Task goal
In the records below, the line with "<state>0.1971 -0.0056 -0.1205" opens the range and the line with "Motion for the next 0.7" closes it; print that range exactly and nothing else.
Data to use below:
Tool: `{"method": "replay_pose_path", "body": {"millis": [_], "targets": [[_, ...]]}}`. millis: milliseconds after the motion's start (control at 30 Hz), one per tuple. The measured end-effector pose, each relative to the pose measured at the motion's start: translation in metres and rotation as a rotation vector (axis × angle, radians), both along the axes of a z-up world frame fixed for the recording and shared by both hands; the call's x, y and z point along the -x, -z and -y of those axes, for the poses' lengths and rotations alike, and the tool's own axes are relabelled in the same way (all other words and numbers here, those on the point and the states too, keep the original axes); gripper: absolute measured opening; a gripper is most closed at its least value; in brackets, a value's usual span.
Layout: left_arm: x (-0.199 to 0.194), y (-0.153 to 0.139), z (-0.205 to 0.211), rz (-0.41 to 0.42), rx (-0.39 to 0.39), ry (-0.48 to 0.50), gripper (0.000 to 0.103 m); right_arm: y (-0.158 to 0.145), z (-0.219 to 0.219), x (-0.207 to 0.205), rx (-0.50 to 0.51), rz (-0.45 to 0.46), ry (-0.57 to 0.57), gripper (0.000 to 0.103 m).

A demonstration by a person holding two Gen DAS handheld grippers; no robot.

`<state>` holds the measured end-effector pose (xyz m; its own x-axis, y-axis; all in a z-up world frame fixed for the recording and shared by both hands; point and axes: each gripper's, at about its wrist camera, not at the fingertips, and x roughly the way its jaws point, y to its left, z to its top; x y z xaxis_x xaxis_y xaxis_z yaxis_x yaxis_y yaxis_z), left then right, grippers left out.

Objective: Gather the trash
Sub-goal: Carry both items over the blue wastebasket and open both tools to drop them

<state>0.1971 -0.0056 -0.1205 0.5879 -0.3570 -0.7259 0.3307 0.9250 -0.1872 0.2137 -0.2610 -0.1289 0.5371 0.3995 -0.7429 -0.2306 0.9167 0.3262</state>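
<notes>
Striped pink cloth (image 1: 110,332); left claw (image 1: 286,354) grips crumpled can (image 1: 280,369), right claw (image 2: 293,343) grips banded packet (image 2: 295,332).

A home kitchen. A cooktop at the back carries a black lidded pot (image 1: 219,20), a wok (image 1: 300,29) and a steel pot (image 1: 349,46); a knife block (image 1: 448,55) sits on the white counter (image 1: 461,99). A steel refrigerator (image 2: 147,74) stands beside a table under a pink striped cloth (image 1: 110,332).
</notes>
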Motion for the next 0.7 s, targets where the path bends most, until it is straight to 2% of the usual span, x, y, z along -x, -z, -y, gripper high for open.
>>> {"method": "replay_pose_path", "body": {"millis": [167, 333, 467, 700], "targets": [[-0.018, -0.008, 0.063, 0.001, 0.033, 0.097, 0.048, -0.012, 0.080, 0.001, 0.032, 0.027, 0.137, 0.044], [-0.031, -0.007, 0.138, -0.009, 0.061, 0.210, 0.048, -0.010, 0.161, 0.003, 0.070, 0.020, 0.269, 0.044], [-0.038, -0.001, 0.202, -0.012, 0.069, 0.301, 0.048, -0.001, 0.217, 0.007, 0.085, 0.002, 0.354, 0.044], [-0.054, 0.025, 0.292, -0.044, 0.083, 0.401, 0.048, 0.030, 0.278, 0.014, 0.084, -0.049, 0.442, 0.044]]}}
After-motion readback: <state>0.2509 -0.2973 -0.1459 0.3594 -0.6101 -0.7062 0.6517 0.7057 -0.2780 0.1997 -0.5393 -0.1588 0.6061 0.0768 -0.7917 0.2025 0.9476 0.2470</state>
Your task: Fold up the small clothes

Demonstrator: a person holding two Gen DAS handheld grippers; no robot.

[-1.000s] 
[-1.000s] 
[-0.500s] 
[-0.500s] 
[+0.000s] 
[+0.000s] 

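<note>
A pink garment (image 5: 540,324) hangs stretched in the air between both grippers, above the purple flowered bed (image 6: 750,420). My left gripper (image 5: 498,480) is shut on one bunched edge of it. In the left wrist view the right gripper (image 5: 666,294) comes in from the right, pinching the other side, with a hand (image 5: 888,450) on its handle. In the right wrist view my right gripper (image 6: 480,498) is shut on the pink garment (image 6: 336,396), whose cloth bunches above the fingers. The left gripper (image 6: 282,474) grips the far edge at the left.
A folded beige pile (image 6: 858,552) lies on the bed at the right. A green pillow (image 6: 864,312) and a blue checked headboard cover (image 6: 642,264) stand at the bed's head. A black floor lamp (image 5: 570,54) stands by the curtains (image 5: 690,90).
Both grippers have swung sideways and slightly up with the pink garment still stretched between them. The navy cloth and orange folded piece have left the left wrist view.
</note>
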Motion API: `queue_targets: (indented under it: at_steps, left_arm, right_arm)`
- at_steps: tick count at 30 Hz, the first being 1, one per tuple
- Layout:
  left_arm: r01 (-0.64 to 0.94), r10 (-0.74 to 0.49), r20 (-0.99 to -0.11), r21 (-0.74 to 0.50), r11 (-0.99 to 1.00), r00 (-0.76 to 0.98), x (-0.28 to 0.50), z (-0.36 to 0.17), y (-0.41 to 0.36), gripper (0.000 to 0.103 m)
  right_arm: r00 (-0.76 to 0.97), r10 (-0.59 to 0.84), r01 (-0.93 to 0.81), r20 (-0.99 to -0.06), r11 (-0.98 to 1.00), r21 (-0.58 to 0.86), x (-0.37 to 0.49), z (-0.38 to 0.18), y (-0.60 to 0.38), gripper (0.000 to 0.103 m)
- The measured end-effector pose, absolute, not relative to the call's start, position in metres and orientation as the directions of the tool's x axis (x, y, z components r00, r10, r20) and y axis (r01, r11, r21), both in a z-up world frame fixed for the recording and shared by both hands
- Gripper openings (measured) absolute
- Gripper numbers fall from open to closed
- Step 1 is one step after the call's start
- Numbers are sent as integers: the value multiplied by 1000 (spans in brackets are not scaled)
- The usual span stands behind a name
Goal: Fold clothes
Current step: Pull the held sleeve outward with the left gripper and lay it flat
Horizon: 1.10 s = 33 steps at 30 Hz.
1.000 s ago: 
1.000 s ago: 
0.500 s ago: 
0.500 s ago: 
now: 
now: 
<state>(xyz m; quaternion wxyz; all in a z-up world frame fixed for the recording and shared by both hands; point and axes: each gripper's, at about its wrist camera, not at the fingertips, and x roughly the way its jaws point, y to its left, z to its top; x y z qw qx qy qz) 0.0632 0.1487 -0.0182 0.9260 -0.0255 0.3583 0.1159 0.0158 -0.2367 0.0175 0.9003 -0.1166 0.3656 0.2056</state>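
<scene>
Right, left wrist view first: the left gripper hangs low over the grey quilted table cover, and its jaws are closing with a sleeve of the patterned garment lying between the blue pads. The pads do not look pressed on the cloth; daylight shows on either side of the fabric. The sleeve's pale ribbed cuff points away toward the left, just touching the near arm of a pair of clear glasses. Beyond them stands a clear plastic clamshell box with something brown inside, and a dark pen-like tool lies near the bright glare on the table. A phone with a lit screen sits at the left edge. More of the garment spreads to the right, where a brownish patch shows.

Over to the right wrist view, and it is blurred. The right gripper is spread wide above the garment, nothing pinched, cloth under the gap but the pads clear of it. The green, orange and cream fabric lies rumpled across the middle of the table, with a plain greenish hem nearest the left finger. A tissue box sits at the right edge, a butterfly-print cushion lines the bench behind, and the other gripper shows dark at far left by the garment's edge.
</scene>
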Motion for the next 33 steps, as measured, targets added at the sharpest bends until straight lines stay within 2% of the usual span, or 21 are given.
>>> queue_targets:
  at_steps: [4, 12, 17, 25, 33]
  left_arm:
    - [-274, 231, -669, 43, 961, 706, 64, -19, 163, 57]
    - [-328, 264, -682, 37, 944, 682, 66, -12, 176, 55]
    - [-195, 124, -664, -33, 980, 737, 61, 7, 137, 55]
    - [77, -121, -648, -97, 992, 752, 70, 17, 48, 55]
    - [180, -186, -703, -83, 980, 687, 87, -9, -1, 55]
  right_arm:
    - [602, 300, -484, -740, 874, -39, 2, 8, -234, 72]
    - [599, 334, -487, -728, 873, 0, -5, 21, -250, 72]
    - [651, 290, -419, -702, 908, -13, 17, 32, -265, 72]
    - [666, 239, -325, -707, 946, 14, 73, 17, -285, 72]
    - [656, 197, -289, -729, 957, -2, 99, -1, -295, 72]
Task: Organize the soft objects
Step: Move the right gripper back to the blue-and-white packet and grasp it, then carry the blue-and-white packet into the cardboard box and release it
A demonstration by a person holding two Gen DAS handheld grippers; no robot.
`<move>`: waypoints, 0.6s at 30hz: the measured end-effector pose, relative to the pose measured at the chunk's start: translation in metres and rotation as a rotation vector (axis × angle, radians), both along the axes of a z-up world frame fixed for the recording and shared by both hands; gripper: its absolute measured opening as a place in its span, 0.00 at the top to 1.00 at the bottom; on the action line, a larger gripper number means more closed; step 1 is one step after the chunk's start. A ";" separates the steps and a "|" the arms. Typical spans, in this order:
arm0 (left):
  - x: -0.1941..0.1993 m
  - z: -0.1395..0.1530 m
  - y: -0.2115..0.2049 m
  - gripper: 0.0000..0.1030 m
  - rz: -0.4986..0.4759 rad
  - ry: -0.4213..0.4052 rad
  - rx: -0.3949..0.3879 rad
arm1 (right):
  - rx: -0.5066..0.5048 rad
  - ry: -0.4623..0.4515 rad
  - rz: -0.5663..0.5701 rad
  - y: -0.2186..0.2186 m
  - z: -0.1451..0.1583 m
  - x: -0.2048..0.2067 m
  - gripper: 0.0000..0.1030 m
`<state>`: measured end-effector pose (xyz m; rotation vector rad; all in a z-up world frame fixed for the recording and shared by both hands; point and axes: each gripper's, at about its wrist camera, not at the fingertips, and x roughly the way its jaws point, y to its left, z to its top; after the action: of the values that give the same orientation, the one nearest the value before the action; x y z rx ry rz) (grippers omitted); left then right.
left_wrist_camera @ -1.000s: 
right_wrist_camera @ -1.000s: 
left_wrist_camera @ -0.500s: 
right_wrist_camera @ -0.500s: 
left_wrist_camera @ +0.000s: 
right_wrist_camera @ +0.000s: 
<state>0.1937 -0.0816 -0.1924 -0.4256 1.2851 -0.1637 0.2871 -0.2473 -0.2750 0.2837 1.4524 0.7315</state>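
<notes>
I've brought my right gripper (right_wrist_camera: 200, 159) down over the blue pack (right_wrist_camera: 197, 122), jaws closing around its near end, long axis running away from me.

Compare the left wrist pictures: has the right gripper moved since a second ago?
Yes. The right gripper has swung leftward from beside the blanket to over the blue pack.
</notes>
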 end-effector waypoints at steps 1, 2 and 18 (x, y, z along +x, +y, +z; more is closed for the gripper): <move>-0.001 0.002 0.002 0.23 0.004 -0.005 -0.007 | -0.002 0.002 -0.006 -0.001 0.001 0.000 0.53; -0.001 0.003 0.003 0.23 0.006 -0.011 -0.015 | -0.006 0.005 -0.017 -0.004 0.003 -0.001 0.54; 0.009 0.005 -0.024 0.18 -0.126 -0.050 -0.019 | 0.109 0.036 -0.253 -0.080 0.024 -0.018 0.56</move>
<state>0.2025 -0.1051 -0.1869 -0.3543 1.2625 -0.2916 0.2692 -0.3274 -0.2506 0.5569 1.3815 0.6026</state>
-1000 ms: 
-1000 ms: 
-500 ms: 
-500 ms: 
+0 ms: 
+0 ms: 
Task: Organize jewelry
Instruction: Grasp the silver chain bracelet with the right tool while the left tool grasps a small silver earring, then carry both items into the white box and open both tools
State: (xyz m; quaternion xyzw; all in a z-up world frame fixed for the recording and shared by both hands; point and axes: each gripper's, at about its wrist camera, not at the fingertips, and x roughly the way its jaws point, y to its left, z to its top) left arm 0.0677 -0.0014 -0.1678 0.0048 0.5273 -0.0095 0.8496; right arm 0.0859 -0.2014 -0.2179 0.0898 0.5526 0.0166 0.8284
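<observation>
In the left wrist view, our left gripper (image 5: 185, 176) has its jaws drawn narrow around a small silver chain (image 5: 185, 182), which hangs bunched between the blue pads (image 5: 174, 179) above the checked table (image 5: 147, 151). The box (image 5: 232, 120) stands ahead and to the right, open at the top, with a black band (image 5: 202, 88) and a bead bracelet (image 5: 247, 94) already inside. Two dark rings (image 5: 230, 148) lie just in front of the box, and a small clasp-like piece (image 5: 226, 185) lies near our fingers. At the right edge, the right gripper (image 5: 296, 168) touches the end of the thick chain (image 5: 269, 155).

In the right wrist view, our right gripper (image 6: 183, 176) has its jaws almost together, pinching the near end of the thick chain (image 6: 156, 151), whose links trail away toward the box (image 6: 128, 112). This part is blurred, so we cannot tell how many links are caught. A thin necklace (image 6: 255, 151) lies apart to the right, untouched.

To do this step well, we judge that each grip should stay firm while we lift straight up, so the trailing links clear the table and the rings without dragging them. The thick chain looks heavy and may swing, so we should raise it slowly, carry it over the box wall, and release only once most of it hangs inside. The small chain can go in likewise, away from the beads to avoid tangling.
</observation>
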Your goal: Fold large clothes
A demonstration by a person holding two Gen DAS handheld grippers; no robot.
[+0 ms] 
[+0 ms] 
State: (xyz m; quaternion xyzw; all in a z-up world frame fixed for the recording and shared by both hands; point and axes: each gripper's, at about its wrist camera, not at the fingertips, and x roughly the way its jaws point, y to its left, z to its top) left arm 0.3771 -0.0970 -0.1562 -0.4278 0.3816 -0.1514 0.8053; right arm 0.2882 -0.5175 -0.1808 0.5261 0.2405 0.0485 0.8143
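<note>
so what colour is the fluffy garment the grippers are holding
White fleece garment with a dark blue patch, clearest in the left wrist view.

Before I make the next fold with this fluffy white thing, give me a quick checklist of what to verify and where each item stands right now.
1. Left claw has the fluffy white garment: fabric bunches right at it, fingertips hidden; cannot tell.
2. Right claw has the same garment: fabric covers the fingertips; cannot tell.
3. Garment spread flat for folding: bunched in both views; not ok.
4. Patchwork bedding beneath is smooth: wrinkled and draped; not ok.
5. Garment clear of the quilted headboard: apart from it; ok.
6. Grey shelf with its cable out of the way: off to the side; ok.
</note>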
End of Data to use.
Answer to the exercise
<state>0.1971 -0.0056 -0.1205 0.5879 -0.3570 -0.7259 0.3307 0.9250 -0.1872 0.2137 -0.2610 -0.1289 0.5371 0.3995 -0.7429 -0.2306 0.9167 0.3262</state>
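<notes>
Striped pink cloth (image 1: 110,332); left claw (image 1: 286,354) grips crumpled can (image 1: 280,369), right claw (image 2: 293,343) grips banded packet (image 2: 295,332).

A home kitchen. A cooktop at the back carries a black lidded pot (image 1: 219,20), a wok (image 1: 300,29) and a steel pot (image 1: 349,46); a knife block (image 1: 448,55) sits on the white counter (image 1: 461,99). A steel refrigerator (image 2: 147,74) stands beside a table under a pink striped cloth (image 1: 110,332).
</notes>
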Motion for the next 0.7 s, targets where the path bends most, until it is straight to 2% of the usual span, x, y, z along -x, -z, -y, gripper high for open.

With this, the exercise is done.